WHEREAS, the Company desires to employ and retain the services of the Executive, and the Executive desires to work for and be employed by the Company; and

WHEREAS, the Company and the Executive desire to set forth the terms and conditions pursuant to which the Executive will be employed by the Company.

NOW, THEREFORE, in consideration of the foregoing premises and of the mutual covenants and undertakings contained herein, and for such other good and valuable consideration the receipt and sufficiency of which are hereby acknowledged, the parties to this Agreement hereby agree as follows:

           SECTION 1. Employment . The Company hereby employs the Executive, and the Executive hereby accepts employment by the Company, upon the terms and conditions hereinafter set forth.

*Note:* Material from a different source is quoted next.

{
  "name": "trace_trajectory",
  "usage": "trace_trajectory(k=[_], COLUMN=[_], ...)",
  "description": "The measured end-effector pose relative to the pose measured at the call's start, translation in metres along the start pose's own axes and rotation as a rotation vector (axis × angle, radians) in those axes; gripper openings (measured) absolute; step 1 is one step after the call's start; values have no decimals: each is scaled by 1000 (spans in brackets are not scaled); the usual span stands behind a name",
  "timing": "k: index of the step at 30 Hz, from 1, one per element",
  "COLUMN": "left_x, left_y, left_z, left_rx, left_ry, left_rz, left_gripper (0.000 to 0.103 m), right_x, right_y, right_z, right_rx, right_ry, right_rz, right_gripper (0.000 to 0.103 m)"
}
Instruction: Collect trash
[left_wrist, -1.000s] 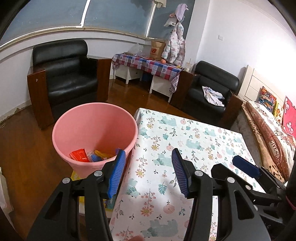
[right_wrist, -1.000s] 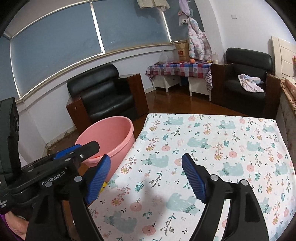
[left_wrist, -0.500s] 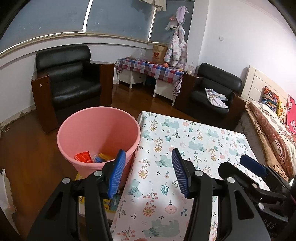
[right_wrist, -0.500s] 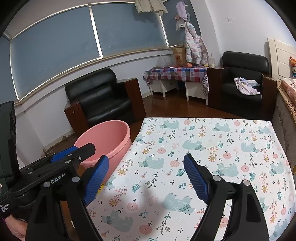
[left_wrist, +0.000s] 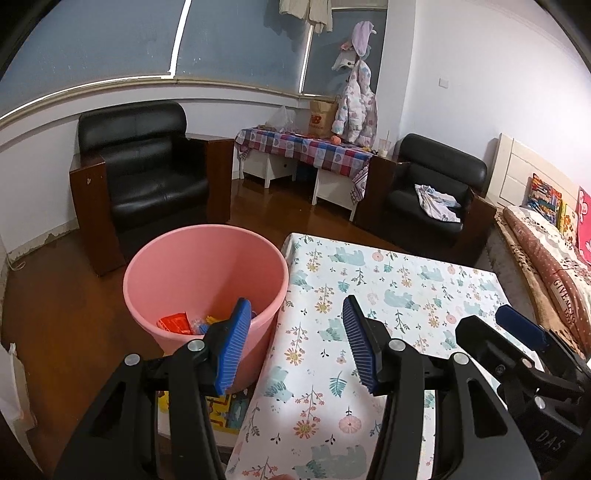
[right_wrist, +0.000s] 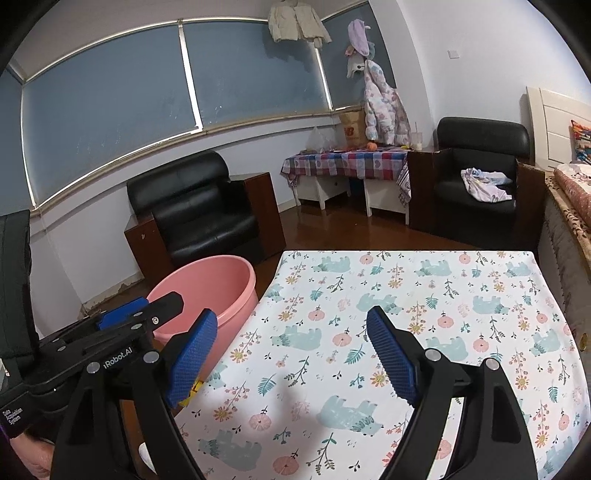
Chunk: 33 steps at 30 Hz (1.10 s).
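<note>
A pink bucket (left_wrist: 207, 280) stands on the floor against the left edge of the table; inside lie a red wrapper (left_wrist: 175, 324) and other coloured trash. My left gripper (left_wrist: 295, 347) hangs open and empty over the table's left edge, its left finger in front of the bucket rim. The right gripper (right_wrist: 291, 356) is open and empty above the flowered tablecloth (right_wrist: 424, 306). The bucket (right_wrist: 210, 291) shows at the left of the right wrist view, behind the other gripper (right_wrist: 122, 325). I see no trash on the cloth.
Two black armchairs (left_wrist: 144, 177) (left_wrist: 432, 192) stand beyond the bucket and the table, with a checked side table (left_wrist: 306, 147) between them. A bed with a patterned cover (left_wrist: 546, 258) runs along the right. A yellow printed item (left_wrist: 225, 406) lies on the floor under the bucket.
Both grippers have pulled back and tilted up: bucket and table sit lower and smaller in view, and more of the wall and windows shows. Both stay open and empty.
</note>
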<state>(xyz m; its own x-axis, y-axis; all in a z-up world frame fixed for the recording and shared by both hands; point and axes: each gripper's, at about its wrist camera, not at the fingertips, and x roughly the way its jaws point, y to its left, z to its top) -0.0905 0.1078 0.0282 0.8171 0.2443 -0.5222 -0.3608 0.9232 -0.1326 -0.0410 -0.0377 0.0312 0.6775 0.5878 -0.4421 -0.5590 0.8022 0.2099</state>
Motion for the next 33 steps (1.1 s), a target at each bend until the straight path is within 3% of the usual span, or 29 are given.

           SECTION 2. Term. The employment of the Executive hereunder shall be for the period commencing on June 27, 2003 (the “ Commencement Date ”) and ending on the fourth anniversary of the Commencement Date (the>“ Employment Period ”) provided that the Executive’s employment hereunder may be terminated on an earlier date in accordance with the provisions of this Agreement. For purposes of this Agreement, all references to the “ Termination Date ” shall mean the last day of the Executive’s employment under this Agreement.

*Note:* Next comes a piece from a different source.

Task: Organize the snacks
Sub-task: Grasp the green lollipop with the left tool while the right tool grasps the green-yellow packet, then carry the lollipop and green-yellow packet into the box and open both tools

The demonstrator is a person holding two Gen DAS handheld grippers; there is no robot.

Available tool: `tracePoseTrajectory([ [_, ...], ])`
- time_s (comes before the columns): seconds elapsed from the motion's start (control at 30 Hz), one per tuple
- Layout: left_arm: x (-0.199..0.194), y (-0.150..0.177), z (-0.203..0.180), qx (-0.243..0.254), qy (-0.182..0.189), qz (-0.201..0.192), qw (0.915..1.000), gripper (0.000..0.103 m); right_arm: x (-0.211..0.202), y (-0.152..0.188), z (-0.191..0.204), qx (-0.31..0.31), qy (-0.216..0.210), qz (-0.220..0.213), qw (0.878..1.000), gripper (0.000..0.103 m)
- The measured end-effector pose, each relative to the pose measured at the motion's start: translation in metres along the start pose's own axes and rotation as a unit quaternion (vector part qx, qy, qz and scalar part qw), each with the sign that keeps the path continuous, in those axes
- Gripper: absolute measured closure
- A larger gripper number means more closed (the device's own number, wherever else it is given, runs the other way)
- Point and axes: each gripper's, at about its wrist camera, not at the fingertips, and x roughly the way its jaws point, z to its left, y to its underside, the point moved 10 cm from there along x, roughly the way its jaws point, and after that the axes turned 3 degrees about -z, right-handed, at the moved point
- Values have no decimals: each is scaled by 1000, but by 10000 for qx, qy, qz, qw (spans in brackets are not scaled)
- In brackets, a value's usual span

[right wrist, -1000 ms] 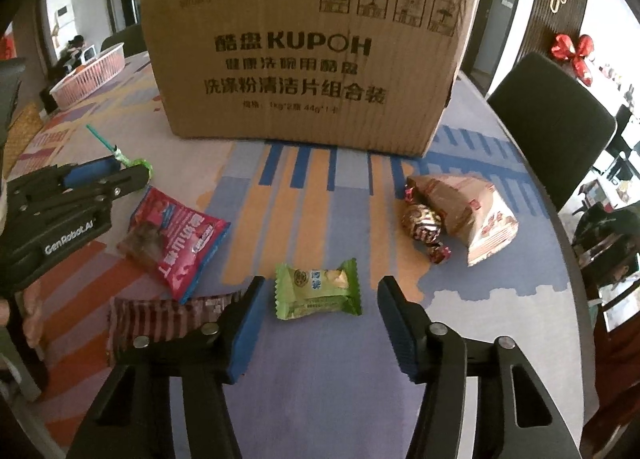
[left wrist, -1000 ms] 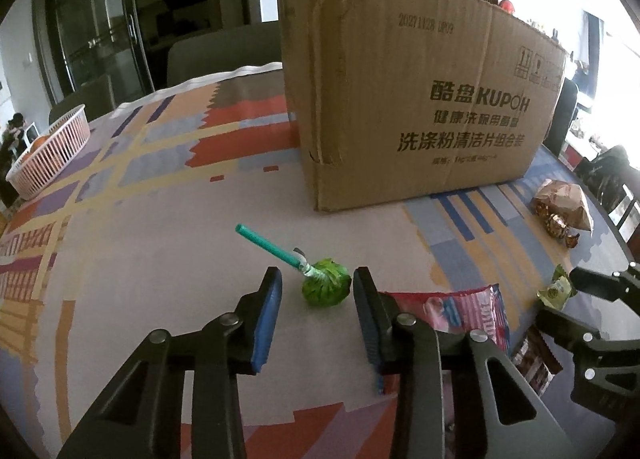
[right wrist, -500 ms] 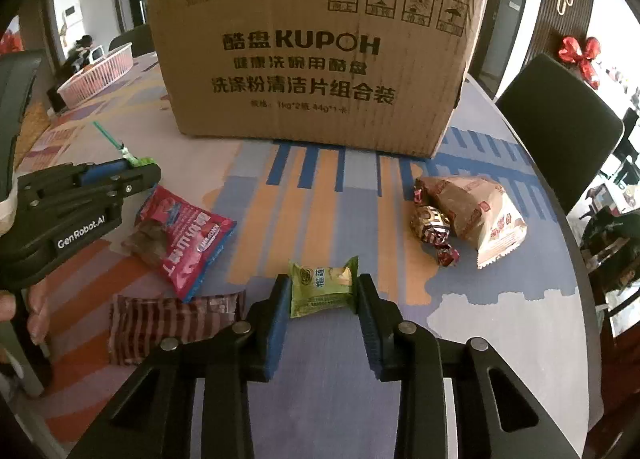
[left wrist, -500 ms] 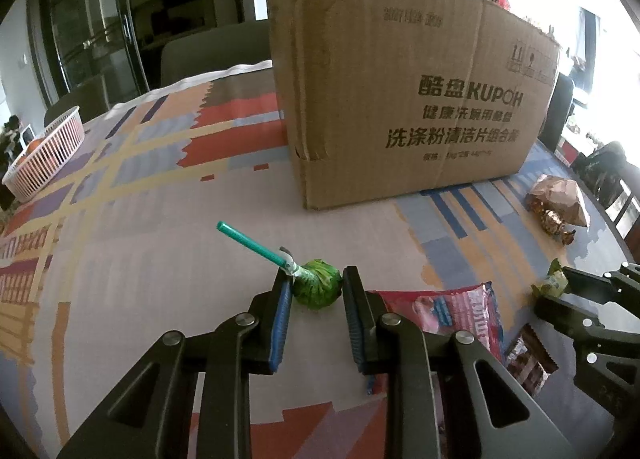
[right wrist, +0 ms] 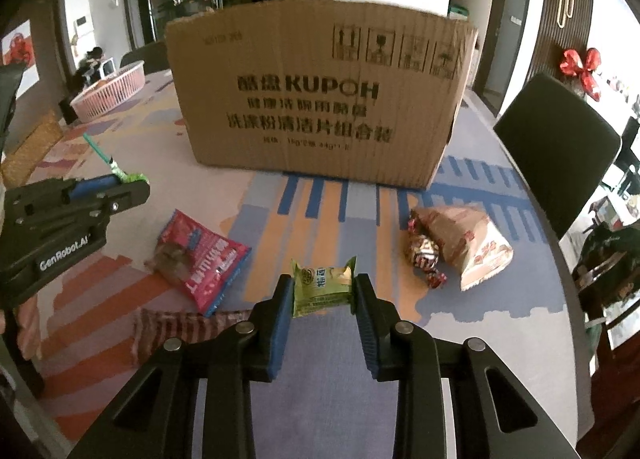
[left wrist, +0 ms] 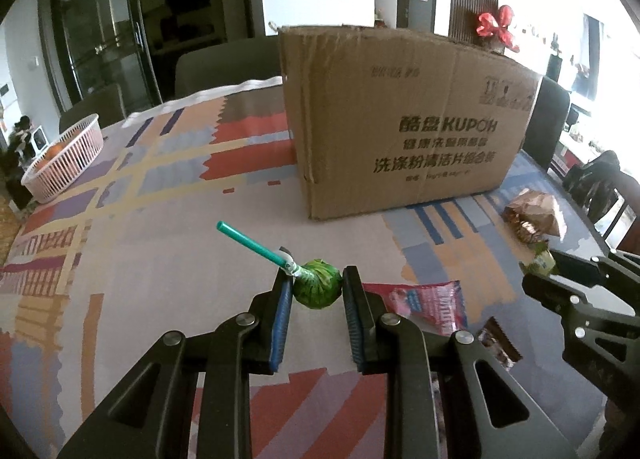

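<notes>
Desk (left wrist: pixel 160 259) carries a patterned cloth in orange, blue and red blocks. Carton (left wrist: pixel 404 127) stands mid-desk; pink basket (left wrist: pixel 64 159) at far left edge. Dark chairs, glass doors and a red bow (right wrist: pixel 580 67) behind. Left gripper (left wrist: pixel 316 291) fingers clamped on green lollipop (left wrist: pixel 318 289), held above the cloth. Right gripper (right wrist: pixel 322 291) fingers clamped on green packet (right wrist: pixel 322 285). Red packet (right wrist: pixel 204 263) and tan packet (right wrist: pixel 468 243) lie before the carton.
</notes>
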Motion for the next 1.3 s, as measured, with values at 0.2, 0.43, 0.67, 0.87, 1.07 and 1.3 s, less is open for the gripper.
tracePoseTrajectory([
  [0.2,-25,-6,-9,-28,10,-152,9999,77,-20,-13,-3,-6,-35,-322,9995,71],
  [0.43,-54,-16,-23,-87,107,-373,9992,77,-47,-31,-7,10,-115,-708,9974,71],
  [0.67,-76,-25,-42,-49,171,-560,9983,77,-72,-48,-9,14,-223,-1081,9939,71],
  [0.87,-87,-38,-56,-56,292,-678,9973,77,-87,-63,-13,18,-235,-1329,9908,71],
  [1.07,-89,-64,-59,-90,366,-842,9957,77,-94,-80,-21,60,-231,-1497,9884,71],
  [1.3,-90,-106,-60,27,320,-1190,9924,77,-94,-111,-39,187,-176,-1712,9849,71],
])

           SECTION 3. Duties . During the Employment Period, the Executive shall be employed as the Executive Vice President (Fleet & Asset Management) of the Company and shall perform such duties consistent with such title and the delegation of authority from the Chief Executive Officer of the Company and shall report to the Chief Executive Officer of the Company. If requested by the Company, during the Employment Period, the Executive shall also serve, without additional compensation, as a comparable officer of any one or more direct or indirect subsidiaries of the Company.

           SECTION 4. Time to be Devoted to Employment . During the Employment Period, the Executive shall devote substantially all of his working time, attention and energies to the business of the Company to further the goals and objectives of the Company and its direct and indirect subsidiaries. During the Employment Period, without first obtaining the prior written approval of the Chief Executive Officer, which approval shall not be unreasonably withheld, Executive shall not directly or indirectly, own, manage, operate, invest in, join, control or participate in the ownership, management or operation or control of, or be connected as a director, officer, employee, partner, lender or consultant or otherwise with, any business or organization; provided, however, Executive need not obtain such prior written consent with respect to any passive investment in any entity provided that the Executive is not required to devote more than a nominal amount of his working time to such investment or entity.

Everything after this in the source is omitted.